**WHAT IS REQUIRED**:
Starting from the first line below, copy the whole listing exactly.
= Beginning of Section =
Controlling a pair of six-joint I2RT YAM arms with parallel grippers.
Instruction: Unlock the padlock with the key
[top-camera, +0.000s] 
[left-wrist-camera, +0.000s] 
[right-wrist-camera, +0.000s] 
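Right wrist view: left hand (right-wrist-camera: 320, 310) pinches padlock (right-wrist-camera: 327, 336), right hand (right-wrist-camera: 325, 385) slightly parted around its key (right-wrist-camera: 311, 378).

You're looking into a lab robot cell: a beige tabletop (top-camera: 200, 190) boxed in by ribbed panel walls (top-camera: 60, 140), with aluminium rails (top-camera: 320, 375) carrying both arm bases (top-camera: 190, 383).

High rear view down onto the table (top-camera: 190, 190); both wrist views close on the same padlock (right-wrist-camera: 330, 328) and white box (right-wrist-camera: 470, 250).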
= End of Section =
**EXERCISE RESULT**:
Controlling a pair of six-joint I2RT YAM arms with parallel grippers.
Instruction: Unlock the padlock with the key
[top-camera, +0.000s] 
[left-wrist-camera, +0.000s] 
[right-wrist-camera, +0.000s] 
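Right wrist view: left hand (right-wrist-camera: 320, 310) pinches padlock (right-wrist-camera: 327, 336), right hand (right-wrist-camera: 325, 385) slightly parted around its key (right-wrist-camera: 311, 378).

You're looking into a lab robot cell: a beige tabletop (top-camera: 200, 190) boxed in by ribbed panel walls (top-camera: 60, 140), with aluminium rails (top-camera: 320, 375) carrying both arm bases (top-camera: 190, 383).

High rear view down onto the table (top-camera: 190, 190); both wrist views close on the same padlock (right-wrist-camera: 330, 328) and white box (right-wrist-camera: 470, 250).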

What has been written here completes the answer.